—Ça ne vaut rien, dit Georges: c'est de la littérature. N'importe! Ne te révoltes-tu pas, comme moi, devant la poncivité bourgeoise des pères de famille qui méprisent la raison des adolescents, et sourient niaisement de tout ce que les enfants peuvent songer ou vivre? Étions-nous alors plus sots qu'aujourd'hui?

—Notre tête ne valait guère moins et notre cœur valait bien plus.

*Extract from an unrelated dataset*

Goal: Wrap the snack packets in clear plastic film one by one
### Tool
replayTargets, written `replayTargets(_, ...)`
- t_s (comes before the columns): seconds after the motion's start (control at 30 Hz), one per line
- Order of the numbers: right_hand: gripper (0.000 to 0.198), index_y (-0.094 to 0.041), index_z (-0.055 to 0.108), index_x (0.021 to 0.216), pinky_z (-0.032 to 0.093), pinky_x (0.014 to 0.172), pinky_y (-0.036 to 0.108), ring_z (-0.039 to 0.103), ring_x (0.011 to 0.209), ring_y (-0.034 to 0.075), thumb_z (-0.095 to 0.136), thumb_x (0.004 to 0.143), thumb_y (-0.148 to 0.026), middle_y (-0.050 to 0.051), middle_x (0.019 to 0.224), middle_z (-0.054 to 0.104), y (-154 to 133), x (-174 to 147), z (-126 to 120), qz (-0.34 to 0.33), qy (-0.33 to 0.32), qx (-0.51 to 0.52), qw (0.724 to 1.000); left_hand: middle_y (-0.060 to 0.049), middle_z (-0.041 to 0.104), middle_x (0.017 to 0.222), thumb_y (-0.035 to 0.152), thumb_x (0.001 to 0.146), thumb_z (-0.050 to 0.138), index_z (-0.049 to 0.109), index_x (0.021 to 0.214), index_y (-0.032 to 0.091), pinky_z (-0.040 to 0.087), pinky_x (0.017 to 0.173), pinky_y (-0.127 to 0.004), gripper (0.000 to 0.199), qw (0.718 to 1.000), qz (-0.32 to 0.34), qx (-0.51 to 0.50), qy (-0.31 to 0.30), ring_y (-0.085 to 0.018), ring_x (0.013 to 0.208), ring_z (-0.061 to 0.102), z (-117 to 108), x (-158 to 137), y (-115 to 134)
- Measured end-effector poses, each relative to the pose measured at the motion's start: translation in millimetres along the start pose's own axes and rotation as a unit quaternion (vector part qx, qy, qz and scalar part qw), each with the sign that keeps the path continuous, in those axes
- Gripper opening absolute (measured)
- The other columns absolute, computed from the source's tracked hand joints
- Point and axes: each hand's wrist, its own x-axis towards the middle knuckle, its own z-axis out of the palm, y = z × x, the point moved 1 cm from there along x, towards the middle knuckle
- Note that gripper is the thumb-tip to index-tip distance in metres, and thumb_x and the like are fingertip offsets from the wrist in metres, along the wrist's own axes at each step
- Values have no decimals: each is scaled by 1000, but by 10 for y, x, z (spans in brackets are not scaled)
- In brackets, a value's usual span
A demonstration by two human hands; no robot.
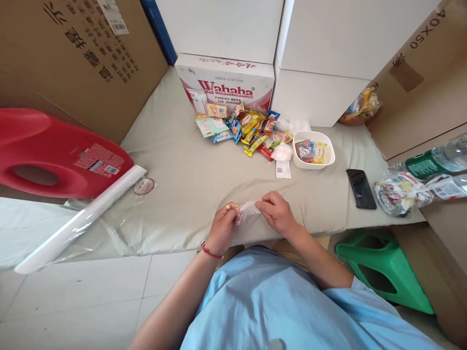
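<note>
A small, crumpled clear plastic bag (249,209) is stretched between my two hands, above the front edge of the cloth-covered table. My left hand (224,225) pinches its left end, where something small and pinkish shows by the fingertips, too small to name. The other end is pinched in the fingers of my right hand (278,213). Beyond my hands lies a pile of packaged snacks (251,124). At the right of the pile stands a white plastic bowl (314,164) with several small packets in it. A white sachet (283,169) lies just left of the bowl.
Behind the snacks stands a Wahaha carton (226,82). To the left are a red plastic jug (54,150), a long roll of clear film (80,221) and a round label (144,185). On the right lie a phone (361,188) and bottles (434,163), above a green stool (386,272).
</note>
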Motion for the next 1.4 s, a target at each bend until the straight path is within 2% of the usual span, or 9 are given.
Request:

—Je te trouve indulgent, mon cher. On ne prend avec les années que la conviction de son importance; jeune, on avait moins de vanité et pas moins de mérite; le monde compte plus de cancres que le lycée, et le niveau d'une Chambre parlementaire, d'un salon, d'un bureau de journal ou de ministère est relativement inférieur à celui d'une étude de rhétorique: on vote des lois au lieu de les apprendre, on joue de l'or au lieu de billes, on récite des discours au lieu de les écrire, on est payé de son travail au lieu de payer pour lui…

—On formule des paradoxes…

—N'avions-nous pas déjà notre sagesse et nos formules?

Georges tournait les pages d'un cahier bleu, célèbre autrefois, qu'Arsemar avait noirci de ses aphorismes philosophiques.

Il lisait au hasard, fièrement, d'une voix sonore.

«Quand je dis que Dieu me regarde et me juge, c'est que je me regarde, et que je me juge.»

«La vertu, qui est une force de la pensée, n'a pas de puissance contre l'amour, qui est une force de la nature.»

«Quand deux hommes discutent, exprimant des idées diamétralement contraires, est-il bien sûr que l'un soit plus près que l'autre de la vérité?»